News


Australia’s Autonomous Sanctions Framework – Changes on the Horizon


Posted on October 25, 2021

The Australian Government has committed to amending the Autonomous Sanctions Act 2011 (Cth) to introduce a worldwide sanctions regime by the end of the year. This regime, which will impose sanctions on serious international offenders regardless of where in the world their conduct occurred, will target both human rights abuses and wider ‘thematic’ international issues, including grand corruption.

The commitment comes alongside the Government’s acceptance of certain recommendations of the Parliamentary Joint Standing Committee on Foreign Affairs, Defence and Trade’s Magnitsky Report. The Magnitsky Report was published in December 2020 and examines whether Australia should introduce legislation authorising the Government to impose sanctions against gross international human rights abusers. The Federal Government’s response to the Report was tabled in Parliament on 9 August 2021 and can be found here.

The Australian Government has also indicated it will introduce major changes to existing sanctions laws that extend far beyond the recommendations in the Magnitsky Report. The changes will be introduced by amending the existing Autonomous Sanctions Act. In particular, the Government has forecast the introduction of ‘thematic’ sanctions programs which will target transnational issues such as grand corruption, malicious cyber-crime and the proliferation of weapons of mass destruction. Other conceivable ‘thematic’ targets may include foreign interference, transnational drug trafficking, and other forms of transnational crime, given these are already targets of US sanctions programs.

Under the Autonomous Sanctions Act, companies and individuals have strict criminal liability for contravening sanctions, however companies have a defence if they took reasonable precautions and exercised due diligence to avoid the contravention.
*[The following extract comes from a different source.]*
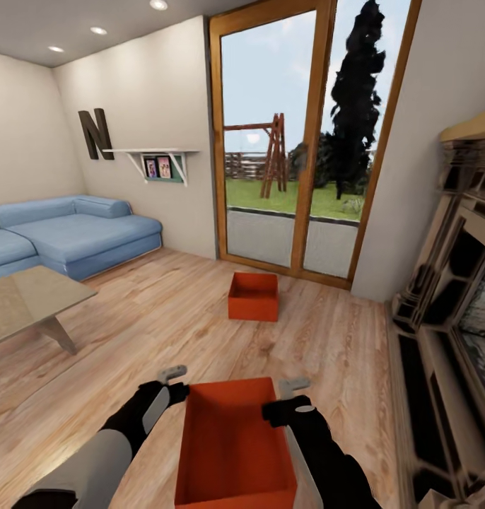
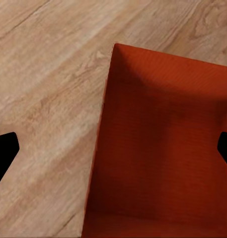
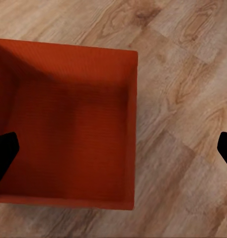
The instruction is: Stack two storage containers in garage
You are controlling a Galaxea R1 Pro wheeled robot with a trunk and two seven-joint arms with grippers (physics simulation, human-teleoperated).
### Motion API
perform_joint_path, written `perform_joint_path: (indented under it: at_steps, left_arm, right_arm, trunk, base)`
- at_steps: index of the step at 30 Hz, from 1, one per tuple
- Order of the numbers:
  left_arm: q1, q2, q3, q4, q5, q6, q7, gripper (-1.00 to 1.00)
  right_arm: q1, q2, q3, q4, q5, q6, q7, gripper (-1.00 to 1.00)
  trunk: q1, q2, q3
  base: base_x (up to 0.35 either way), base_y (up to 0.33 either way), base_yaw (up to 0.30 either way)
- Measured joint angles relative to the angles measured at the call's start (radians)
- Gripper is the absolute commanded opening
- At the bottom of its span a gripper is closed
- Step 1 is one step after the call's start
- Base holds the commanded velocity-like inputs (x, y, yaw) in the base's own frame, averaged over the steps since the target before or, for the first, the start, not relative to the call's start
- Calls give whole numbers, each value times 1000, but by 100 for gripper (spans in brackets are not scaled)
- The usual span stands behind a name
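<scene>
A living room with a wood plank floor (image 1: 129,325). One orange-red bin (image 1: 235,452) sits between the robot's arms. The left gripper (image 1: 173,382) straddles its left wall and the right gripper (image 1: 293,397) its right wall, jaws apart. A second bin (image 1: 254,297) rests near the glass doors (image 1: 299,141).

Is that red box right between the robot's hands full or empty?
Empty. The near storage container shows only its bare orange-red bottom and walls in the head view and both wrist views.
</scene>
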Motion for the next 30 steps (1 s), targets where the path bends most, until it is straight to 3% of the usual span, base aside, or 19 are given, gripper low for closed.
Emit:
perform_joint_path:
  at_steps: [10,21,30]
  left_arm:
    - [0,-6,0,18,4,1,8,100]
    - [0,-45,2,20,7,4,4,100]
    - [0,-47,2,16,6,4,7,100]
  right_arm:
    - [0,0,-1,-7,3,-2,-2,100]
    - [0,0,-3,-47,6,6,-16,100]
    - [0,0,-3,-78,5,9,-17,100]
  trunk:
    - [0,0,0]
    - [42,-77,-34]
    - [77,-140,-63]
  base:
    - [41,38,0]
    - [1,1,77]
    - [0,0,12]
These foreshadowed changes to the Autonomous Sanctions Act are likely to significantly affect Australia’s compliance landscape and will add to the importance of having robust compliance arrangements. Organisations that have not adopted sanctions compliance systems on the basis that they do not operate in sanctioned jurisdictions may now need to do so, and organisations that only screen counterparties and transactions with connections to sanctioned jurisdictions may need to apply screening measures in a broader set of circumstances. These measures are frequently integrated with anti-bribery compliance.